杨伟关键的时候出了这事,在朱前锦老辣的目光里,便对他有了定论,有勇无谋。一句定论已表示,此人已不再是威胁!
“看来,陈大拿这小子的能量不小啊,能把手伸到省城……宏伟,这事你怎么看!”朱前锦听完赵三刀的汇报,放下了手中已经磨得逞亮的佛珠,回头问站在一边的赵宏伟。三刀和古建军都了解老板这个习惯,每天都要捏着这串佛珠闭目养神,嘴里不知道说什么念念有词,这是他多年来养成的习惯,据说是一位得道高僧教的什么经。赵三刀一直觉得这有点老虎戴念珠的味道,不过是不敢说出来而已。
“朱委员,我看这陈大拿肯定是已经有所防备了吧。这个什么杨伟进去了,当然不足为虑了,不过现在要是陈大拿手下这几个硬茬都出了狱,这可是如虎添翼呀!文有欧阳、武有东猛,我听说这张东猛原先就是小王爷王清手下的一名悍将,后来被陈大拿收为已用,在凤城老一辈道上也算得一个人物。……这事,我觉得还是文着来,避免流血,毕竟真火拼起来,咱们也得不偿失。”赵宏伟一番分析下来,倒也头头是道。
“嗯!……有道理,这两年打打杀杀,这擦屁股的事没少干,虽然有公安罩着,不过我这心里总是有点心神不宁……还是以正当的手法来吧,能入股、控股、买断什么方式都可以试试,陈大拿总不至于是铁板一块,水泼不进吧!只要能进去,这事就有点说了。
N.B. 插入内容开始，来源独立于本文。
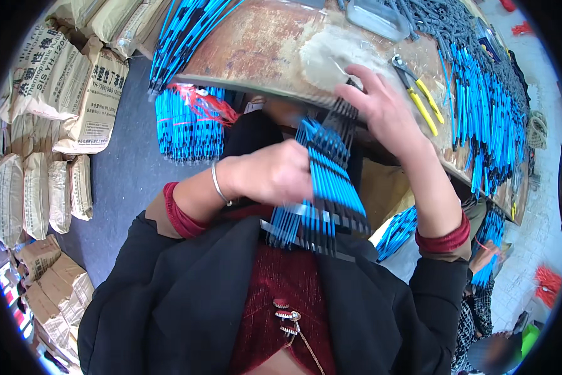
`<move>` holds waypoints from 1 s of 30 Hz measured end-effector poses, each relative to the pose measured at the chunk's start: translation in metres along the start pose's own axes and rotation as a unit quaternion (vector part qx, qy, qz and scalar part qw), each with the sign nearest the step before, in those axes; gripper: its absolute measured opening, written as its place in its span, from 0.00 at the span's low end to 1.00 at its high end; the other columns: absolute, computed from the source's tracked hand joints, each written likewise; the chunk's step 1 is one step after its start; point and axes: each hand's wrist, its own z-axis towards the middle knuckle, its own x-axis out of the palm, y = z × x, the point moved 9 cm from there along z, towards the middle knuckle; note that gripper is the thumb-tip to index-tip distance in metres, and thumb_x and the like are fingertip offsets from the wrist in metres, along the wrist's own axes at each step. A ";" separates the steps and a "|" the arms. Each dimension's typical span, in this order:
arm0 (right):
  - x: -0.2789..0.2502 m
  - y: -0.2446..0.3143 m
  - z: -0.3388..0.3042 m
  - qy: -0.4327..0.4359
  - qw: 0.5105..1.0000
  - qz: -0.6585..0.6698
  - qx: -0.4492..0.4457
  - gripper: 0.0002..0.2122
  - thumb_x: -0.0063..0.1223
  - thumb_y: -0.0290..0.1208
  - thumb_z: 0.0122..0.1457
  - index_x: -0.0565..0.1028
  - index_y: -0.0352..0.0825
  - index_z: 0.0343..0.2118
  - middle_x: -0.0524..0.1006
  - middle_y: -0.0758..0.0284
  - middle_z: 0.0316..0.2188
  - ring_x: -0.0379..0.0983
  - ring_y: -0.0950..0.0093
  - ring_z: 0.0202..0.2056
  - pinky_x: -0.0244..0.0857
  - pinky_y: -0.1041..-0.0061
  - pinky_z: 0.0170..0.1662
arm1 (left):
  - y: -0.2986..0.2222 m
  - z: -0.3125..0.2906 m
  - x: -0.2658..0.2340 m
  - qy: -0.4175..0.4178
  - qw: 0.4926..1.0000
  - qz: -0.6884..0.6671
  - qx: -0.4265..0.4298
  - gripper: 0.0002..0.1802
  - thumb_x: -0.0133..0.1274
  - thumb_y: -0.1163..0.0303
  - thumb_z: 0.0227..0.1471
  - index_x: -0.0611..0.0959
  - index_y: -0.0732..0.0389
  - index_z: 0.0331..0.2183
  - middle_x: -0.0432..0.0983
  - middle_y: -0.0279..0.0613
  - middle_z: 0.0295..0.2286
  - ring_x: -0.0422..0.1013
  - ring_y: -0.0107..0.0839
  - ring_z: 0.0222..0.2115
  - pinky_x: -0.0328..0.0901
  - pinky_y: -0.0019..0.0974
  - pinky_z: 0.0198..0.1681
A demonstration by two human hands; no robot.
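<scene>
A fanned bundle of thin blue rods with black sleeves (334, 181) lies in front of my chest, its black upper ends reaching to the table edge. My left hand (274, 172) is closed round the bundle's left side, slightly blurred, with its fingertips hidden. At the top, my right hand (384, 109) has thumb and fingers curled about the black ends; the exact contact is hard to see. Just right of that hand, pliers with yellow handles (421, 100) lie on the worn wooden table (249, 44).
Blue rods (487, 119) and dark grey pieces (428, 19) are heaped at the table's right. A clear tray (378, 19) stands at the back. More rods (184, 37) lie left, above a tied stack (190, 131). Paper sacks (93, 94) line the left; a co-worker's hand (484, 256) holds rods at right.
</scene>
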 end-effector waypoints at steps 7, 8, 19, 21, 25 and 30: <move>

”朱前锦若有所思地说。这是朱前锦吞并别人一贯的手段,自从他的生意逐步开始洗白以后,他这操纵手法和陈大拿越发地接近,都倾向于用正当、合法的手段来达到自己非法的目的。
“老板高见……老板高见。”一旁站着的一位高个、短发、长脸的中年男子说话了,这正是古建军,长平运输业的头号人物,自从跟着朱前锦发迹后,这直接就把朱前锦当做亲爹一般供着,朱前锦放个屁,这老古都会马上说是香的。
“老古呀!你别忙着瞎扯,你这段摸拴马村的情况怎么样了,给大家透个信!”朱前锦打断了古建军的话,问道。
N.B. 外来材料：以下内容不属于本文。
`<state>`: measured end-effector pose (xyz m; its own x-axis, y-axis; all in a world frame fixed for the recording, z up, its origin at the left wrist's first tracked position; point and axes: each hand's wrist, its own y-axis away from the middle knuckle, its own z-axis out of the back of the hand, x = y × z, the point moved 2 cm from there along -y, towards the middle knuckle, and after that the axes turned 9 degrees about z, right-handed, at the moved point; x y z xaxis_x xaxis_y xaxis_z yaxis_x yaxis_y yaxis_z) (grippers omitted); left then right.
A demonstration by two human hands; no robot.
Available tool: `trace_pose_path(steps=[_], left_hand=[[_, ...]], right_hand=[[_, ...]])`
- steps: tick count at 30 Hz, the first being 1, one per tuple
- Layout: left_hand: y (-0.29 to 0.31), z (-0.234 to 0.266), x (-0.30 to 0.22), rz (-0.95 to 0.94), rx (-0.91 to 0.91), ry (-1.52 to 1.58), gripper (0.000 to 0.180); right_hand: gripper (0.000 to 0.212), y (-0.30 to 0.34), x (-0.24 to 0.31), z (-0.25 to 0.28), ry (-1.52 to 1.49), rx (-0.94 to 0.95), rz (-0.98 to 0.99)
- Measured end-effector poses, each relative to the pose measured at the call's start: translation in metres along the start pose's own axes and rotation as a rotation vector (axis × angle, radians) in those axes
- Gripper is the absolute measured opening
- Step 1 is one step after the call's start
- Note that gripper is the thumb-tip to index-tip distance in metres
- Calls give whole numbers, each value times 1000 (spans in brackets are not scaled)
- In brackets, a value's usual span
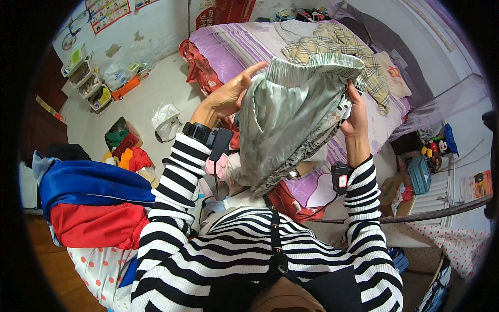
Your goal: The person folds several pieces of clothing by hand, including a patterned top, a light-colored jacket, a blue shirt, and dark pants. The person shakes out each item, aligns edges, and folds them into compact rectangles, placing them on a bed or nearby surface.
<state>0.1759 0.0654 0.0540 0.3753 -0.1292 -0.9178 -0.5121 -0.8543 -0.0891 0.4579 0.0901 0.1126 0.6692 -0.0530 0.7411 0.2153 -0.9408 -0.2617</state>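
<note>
Striped black-and-white sleeves [171, 208] fill the lower frame, both forearms raised toward the bed [228, 47]. Each wrist carries a black strapped device with a cable hanging from it.

Left hand [228, 93]: palm open, fingers extended and close together, pressed flat against the left side of a pale green satin garment [291, 119]. No pinch is visible on this side.

Right hand [356, 112]: fingers curled round the garment's right edge, gripping the fabric just below its gathered waistband.

Garment: held up in the air between the two hands, above the person's lap and in front of the bed; the waistband is uppermost and the cloth hangs down toward the chest.

Surroundings: the bed has a purple striped sheet, with a yellow plaid cloth [338, 47] lying on it behind the garment. A heap of folded clothing, blue over red [93, 203], sits to the person's left. Farther off on the pale floor lie a white plastic bag [165, 120] and a box of coloured clothes [122, 138]. A cardboard box [395, 192] stands at the right.
</note>
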Motion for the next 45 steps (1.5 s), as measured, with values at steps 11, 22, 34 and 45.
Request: trace_pose_path(steps=[11,22,34,45], left_hand=[[-2,-17,-17,35,-57,53,18],[9,-68,-109,-61,174,-880,33],[-21,-54,-54,-552,-425,-995,71],[8,-64,-88,-450,-351,-783,19]], right_hand=[[31,2,0,17,-28,30,-84],[25,8,3,-8,81,-145,-6],[23,43,2,-61,162,252,-20],[12,43,-30,-23,78,78,-187]])
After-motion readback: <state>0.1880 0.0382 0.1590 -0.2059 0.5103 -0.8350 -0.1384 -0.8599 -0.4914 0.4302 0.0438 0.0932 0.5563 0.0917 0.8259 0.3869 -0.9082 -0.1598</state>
“老板,您发下话来,我们几个兄弟就扮成拉煤的到拴马矿上拉货,基本上是一天一趟,一号井那存货大约要有3万吨的样子,原煤,我拿去化验过了,硫份、水分、灰分都合格,上品,比咱们哪些小黑窑里出的货档次要好的多,这要是运到化肥厂、冶金企业,铁定能卖个好价钱!……二号井嘛,现在路刚通,设备还到位,不过我听矿上人说,年前应该能全部到位……”老古一边谄笑一边说道。
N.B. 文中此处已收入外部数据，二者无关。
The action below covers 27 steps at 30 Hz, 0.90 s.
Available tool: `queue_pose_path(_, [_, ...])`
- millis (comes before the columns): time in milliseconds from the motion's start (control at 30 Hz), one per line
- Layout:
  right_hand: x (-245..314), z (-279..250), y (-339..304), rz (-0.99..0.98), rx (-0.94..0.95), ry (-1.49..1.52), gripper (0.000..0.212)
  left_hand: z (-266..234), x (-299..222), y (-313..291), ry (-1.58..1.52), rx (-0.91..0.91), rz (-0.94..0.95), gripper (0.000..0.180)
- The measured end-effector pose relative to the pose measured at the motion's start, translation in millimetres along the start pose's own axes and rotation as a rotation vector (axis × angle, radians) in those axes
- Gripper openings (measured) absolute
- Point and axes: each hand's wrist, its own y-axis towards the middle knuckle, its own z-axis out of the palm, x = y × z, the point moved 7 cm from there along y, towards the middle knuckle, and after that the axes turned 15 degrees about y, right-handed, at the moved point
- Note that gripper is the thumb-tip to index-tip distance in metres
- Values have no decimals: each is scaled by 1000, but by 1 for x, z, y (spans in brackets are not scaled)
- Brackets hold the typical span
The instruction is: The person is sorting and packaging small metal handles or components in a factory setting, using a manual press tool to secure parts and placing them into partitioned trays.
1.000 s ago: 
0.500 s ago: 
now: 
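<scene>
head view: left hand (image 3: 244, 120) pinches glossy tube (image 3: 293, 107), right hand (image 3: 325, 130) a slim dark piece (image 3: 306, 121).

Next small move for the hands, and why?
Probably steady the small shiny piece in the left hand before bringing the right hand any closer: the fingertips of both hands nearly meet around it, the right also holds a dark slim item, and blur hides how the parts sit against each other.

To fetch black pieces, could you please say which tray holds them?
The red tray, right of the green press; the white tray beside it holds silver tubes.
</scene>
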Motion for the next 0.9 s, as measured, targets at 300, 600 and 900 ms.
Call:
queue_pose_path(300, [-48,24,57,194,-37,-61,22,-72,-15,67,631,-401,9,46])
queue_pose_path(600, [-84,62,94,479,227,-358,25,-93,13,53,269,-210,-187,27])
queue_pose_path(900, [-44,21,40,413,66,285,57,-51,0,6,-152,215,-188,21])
“好矿呀,大意了,大意了。一两年前就该一鼓做气拿下来,现在操作要难多了!”朱前锦不无遗憾地说道。事实上,如果朱前锦前一两年真下决心拿矿的话,这花上个一两百万不是不可能的事。可那个时候沫煤一吨10块钱,拉出矿上连油钱都挣不回来,谁敢呀!
“大哥,这事怎么能怪你,谁也不知道这他娘煤价钱一下涨这么高不是!”赵三刀开口了。
“哎,人无远虑,必有近忧呀!这陈大拿这点上要比我们强上许多呀!”朱前锦说道。
“朱委员,我看也未必,这陈大拿要能看准市场的话,这两年多干什么去了,他这人典型的投机商,顶多也就是瞎猫逮了个死耗子!”赵宏伟插了一句,这话正说到了点子上。
“哎,人家毕竟是逮住了吗!……三万多吨,咱们一个小黑窑一年才这量,了不得呀!……老古呀,拴马那群穷哈哈怎么样了?”朱前锦说道,脸上显出了深深地遗憾。
“噢,老板,现在这老锤头当采矿队长,那矿工八成是拴马村的人,当地主事的有两矿长,一管生产,另一个管安全,都是凤矿的退休下来的老煤黑子了,那活干得地道。……还有,我没见着什么矿长呀,好像那小子这段不在拴马村!”古建军把知道的情况一古脑倒了出来。